### REQUIRED ACTION
Output all of the listing below, leaving every line unchanged.
......
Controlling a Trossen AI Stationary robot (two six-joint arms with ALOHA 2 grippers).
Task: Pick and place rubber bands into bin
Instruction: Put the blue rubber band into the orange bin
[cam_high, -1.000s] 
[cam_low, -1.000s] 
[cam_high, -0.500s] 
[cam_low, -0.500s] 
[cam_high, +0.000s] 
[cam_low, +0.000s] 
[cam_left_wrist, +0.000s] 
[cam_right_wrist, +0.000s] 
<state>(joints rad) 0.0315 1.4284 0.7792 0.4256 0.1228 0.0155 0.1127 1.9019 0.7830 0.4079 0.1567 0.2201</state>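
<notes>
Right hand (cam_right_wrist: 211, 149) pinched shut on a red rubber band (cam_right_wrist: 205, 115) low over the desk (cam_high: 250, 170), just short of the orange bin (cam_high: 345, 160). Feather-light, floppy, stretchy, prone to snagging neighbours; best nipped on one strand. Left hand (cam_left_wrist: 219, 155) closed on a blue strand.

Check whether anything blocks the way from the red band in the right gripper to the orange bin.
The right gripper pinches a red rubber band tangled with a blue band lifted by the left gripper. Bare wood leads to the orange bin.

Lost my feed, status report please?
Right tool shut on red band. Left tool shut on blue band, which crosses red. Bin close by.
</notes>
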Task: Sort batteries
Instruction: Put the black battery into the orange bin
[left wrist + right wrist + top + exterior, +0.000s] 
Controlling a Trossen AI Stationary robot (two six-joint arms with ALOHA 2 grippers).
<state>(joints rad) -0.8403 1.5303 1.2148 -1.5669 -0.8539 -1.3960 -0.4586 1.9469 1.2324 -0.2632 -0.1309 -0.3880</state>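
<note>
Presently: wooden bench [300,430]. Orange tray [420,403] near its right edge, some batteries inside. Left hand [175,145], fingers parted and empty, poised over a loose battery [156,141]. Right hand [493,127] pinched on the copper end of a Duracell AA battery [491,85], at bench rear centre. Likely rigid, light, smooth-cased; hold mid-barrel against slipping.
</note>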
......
### RESPONSE TO THE TASK
Controlling a Trossen AI Stationary robot (two six-joint arms with ALOHA 2 grippers).
Task: Pick and place rubber bands into bin
Instruction: Put the blue rubber band into the orange bin
[cam_high, -1.000s] 
[cam_low, -1.000s] 
[cam_high, -0.500s] 
[cam_low, -0.500s] 
[cam_high, +0.000s] 
[cam_low, +0.000s] 
[cam_left_wrist, +0.000s] 
[cam_right_wrist, +0.000s] 
<state>(joints rad) 0.0315 1.4284 0.7792 0.4256 0.1228 0.0155 0.1127 1.9019 0.7830 0.4079 0.1567 0.2201</state>
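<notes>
Right hand (cam_right_wrist: 211, 149) pinched shut on a red rubber band (cam_right_wrist: 205, 115) low over the desk (cam_high: 250, 170), just short of the orange bin (cam_high: 345, 160). Feather-light, floppy, stretchy, prone to snagging neighbours; best nipped on one strand. Left hand (cam_left_wrist: 219, 155) closed on a blue strand.

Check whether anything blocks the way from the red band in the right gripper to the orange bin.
The right gripper pinches a red rubber band tangled with a blue band lifted by the left gripper. Bare wood leads to the orange bin.

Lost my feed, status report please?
Right tool shut on red band. Left tool shut on blue band, which crosses red. Bin close by.
</notes>
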Task: Sort batteries
Instruction: Put the black battery into the orange bin
[left wrist + right wrist + top + exterior, +0.000s] 
Controlling a Trossen AI Stationary robot (two six-joint arms with ALOHA 2 grippers).
<state>(joints rad) -0.8403 1.5303 1.2148 -1.5669 -0.8539 -1.3960 -0.4586 1.9469 1.2324 -0.2632 -0.1309 -0.3880</state>
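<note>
Presently: wooden bench [300,430]. Orange tray [420,403] near its right edge, some batteries inside. Left hand [175,145], fingers parted and empty, poised over a loose battery [156,141]. Right hand [493,127] pinched on the copper end of a Duracell AA battery [491,85], at bench rear centre. Likely rigid, light, smooth-cased; hold mid-barrel against slipping.
</note>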

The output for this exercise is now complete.